→ **Description of the task**: Report each line of the data that includes the word "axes".

→ **Data section**:
__________________________________________________
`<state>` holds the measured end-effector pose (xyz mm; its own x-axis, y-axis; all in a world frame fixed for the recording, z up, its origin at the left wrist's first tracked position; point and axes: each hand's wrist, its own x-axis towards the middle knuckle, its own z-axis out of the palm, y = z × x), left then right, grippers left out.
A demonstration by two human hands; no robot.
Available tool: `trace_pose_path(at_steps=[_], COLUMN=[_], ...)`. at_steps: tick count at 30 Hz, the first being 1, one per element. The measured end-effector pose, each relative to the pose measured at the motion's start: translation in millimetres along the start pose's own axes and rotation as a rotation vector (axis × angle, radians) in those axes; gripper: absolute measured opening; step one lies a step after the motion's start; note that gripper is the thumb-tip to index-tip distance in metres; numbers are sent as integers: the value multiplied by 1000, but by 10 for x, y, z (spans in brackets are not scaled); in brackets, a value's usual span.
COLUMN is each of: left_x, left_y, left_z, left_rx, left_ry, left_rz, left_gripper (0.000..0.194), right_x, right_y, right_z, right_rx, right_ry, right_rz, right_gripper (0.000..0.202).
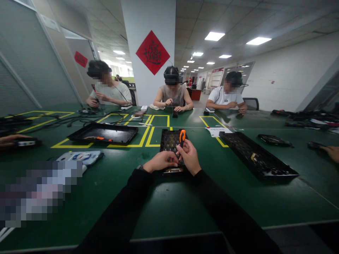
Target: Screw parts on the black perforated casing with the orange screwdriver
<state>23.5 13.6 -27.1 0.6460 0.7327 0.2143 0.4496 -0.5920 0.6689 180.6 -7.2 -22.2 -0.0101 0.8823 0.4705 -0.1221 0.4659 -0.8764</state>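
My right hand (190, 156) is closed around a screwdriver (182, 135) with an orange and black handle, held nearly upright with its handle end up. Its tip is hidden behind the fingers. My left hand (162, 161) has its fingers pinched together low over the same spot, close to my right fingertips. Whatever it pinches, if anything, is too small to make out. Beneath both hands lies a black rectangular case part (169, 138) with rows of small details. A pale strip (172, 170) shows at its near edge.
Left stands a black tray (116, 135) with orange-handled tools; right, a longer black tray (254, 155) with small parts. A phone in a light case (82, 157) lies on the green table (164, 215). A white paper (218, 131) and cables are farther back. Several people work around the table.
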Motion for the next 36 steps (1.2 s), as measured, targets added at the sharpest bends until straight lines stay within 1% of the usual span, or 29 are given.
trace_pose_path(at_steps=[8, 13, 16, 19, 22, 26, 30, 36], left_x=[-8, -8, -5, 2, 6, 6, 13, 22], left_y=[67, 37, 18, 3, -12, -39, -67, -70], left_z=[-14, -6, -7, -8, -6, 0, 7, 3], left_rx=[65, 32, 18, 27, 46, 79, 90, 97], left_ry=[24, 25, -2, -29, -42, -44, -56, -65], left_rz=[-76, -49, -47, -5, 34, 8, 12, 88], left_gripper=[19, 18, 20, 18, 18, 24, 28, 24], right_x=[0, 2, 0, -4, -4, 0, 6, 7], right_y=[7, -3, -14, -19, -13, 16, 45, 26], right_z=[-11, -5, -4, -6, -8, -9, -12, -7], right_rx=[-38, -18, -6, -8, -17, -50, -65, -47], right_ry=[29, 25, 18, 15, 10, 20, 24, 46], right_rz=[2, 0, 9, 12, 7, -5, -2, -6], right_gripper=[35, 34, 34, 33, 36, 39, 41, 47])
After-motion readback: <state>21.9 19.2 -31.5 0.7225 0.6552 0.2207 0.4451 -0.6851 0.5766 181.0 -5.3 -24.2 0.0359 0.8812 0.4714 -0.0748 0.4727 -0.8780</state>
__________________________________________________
→ **Exercise answer**:
`<state>` holds the measured end-effector pose (xyz mm; its own x-axis, y-axis; all in a world frame fixed for the recording, z up, its origin at the left wrist's first tracked position; point and axes: each hand's wrist, its own x-axis towards the middle knuckle, its own z-axis out of the palm, y = z × x), left then right, grippers left out.
Available tool: `trace_pose_path(at_steps=[_], COLUMN=[_], ...)`. at_steps: tick count at 30 Hz, the first being 1, one per element. The measured end-effector pose, each relative to the pose measured at the motion's start: translation in millimetres along the start pose's own axes and rotation as a rotation vector (axis × angle, radians) in those axes; gripper: absolute measured opening; step one lies a step after the motion's start; note that gripper is the thumb-tip to index-tip distance in metres; numbers are sent as integers: the value multiplied by 1000, but by 10 for x, y, z (spans in brackets are not scaled); in brackets, a value's usual span.

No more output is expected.